Les Djiboutiens ont commencé à voter vendredi matin à l'élection présidentielle, qui voit le sortant Ismaël Omar Guelleh, inamovible leader de ce pays de la Corne de l'Afrique, se présent à sa propre succession.

 

Quelque 215.000 électeurs inscrits (sur une population totale de 990.000 personnes) sont appelés aux urnes pour départager les deux candidats en lice, le chef de l'Etat Ismaël Omar Guelleh et l'homme d'affaires Zakaria Ismail Farah. 

 

Deux heures après l'ouverture des bureaux de vote à 06H00 (03H00 GMT), l'affluence était timide dans les bureaux de vote N.1 et N.2 de la capitale, cœur du pays où se trouvent la majorité des habitants et des 529 bureaux de vote. 

 

"Le matin, c'est assez calme. C'est le début du week-end, les gens prennent leur temps, ils sont tranquilles", explique le président du bureau N.1 Gouled Ahmed Youssouf, debout derrière une urne transparente où une quinzaine de bulletins ont été déposés. 

 

Les bureaux de vote fermeront à 19H00 (16H00 GMT).

Ahmed Abdillah Hadi n'a pas raté le rendez-vous.

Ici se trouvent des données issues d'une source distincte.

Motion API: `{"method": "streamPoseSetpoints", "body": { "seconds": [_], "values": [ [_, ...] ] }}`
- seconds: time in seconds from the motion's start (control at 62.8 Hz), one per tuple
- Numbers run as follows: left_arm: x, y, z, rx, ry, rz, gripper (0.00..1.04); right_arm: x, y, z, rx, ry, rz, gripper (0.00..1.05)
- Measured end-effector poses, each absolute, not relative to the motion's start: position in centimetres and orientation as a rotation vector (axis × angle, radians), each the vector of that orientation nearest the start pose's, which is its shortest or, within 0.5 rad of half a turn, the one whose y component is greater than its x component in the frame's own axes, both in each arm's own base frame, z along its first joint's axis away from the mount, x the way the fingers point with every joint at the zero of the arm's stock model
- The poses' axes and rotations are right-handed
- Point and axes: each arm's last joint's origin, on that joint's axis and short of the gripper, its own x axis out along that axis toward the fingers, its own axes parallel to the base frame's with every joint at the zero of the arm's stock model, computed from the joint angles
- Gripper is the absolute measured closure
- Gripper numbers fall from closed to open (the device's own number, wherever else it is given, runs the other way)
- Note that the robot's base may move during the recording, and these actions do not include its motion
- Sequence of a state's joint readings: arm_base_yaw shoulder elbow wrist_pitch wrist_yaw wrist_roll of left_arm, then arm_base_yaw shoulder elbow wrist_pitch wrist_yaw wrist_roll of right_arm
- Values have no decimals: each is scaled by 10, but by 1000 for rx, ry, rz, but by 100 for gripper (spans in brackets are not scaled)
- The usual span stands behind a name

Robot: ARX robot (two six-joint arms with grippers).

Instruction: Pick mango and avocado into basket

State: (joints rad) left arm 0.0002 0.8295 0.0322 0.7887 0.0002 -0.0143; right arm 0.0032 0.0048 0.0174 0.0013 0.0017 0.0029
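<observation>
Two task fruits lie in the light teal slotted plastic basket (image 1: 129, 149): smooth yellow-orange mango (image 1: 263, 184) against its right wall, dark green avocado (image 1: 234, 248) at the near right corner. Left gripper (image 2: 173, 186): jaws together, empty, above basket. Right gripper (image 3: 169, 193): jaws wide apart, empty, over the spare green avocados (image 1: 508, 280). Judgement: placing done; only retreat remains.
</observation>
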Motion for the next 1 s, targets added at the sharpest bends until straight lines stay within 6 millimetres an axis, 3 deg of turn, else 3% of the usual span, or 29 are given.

Après avoir désinfecté ses mains, tendu sa carte d'électeur écornée, il a voté, puis reçu une goutte d'encre sur le doigt après une ultime désinfection des mains.

 

"Je vote à chaque fois, j'ai voté à chaque fois en premier, vers 07H00-08H00. Je suis un Djiboutien, il faut que je vote", affirme cet homme de 64 ans. Il ne cache pas son choix: "Je suis avec le président Ismaël. J’ai voté pour lui, je l'aime (...) C'est notre président depuis des années".

 

Ismaël Omar Guelleh, 73 ans, dirige le pays dont il a su exploiter la position stratégique, aux confins de l'Afrique et de l'Arabie. 

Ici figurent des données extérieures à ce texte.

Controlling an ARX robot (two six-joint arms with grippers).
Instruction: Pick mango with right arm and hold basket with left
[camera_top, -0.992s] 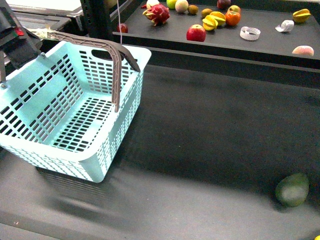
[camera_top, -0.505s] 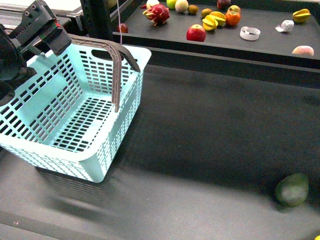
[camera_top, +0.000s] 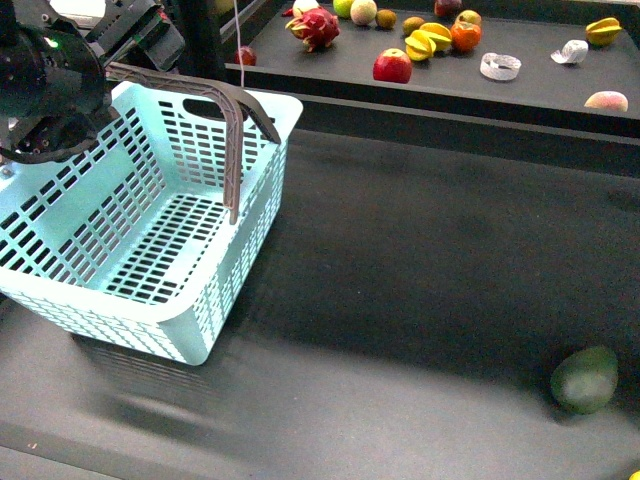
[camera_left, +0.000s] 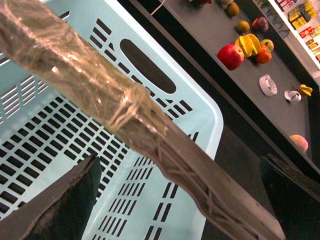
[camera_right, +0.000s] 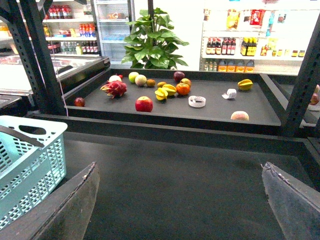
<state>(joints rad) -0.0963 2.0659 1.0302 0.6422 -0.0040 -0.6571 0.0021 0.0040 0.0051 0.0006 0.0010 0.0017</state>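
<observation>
The left arm (camera_top: 45, 85) has swung up over the back rim of the basket (camera_top: 150, 300), jaws wide astride its handle (camera_left: 175, 160), ungripped; the mango (camera_top: 634, 475), seemingly the yellow sliver at the front-right corner of the worktop (camera_top: 400, 300), lies nearer the right arm's wide, empty jaws.

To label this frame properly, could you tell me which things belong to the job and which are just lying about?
Job: basket; left gripper, jaws open either side of its handle; right gripper, open; mango not clearly in view.
Lying about: dark green fruit, dragon fruit, red apple, tape roll, peach.
</observation>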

Au cours de la campagne électorale, ses meetings ont rassemblé des milliers de sympathisants, masqués ou non, malgré une vague d'infections au Covid-19, avec actuellement près de 200 cas quotidiens et 23% de positivité des tests.

 

Face à lui, le seul autre candidat s'appelle Zakaria Ismail Farah, 56 ans, un homme d'affaires fraîchement débarqué en politique et qui n'a tenu que quelques timides rassemblements de campagne. 

Les résultats de l'élection sont attendus dans la nuit de vendredi à samedi.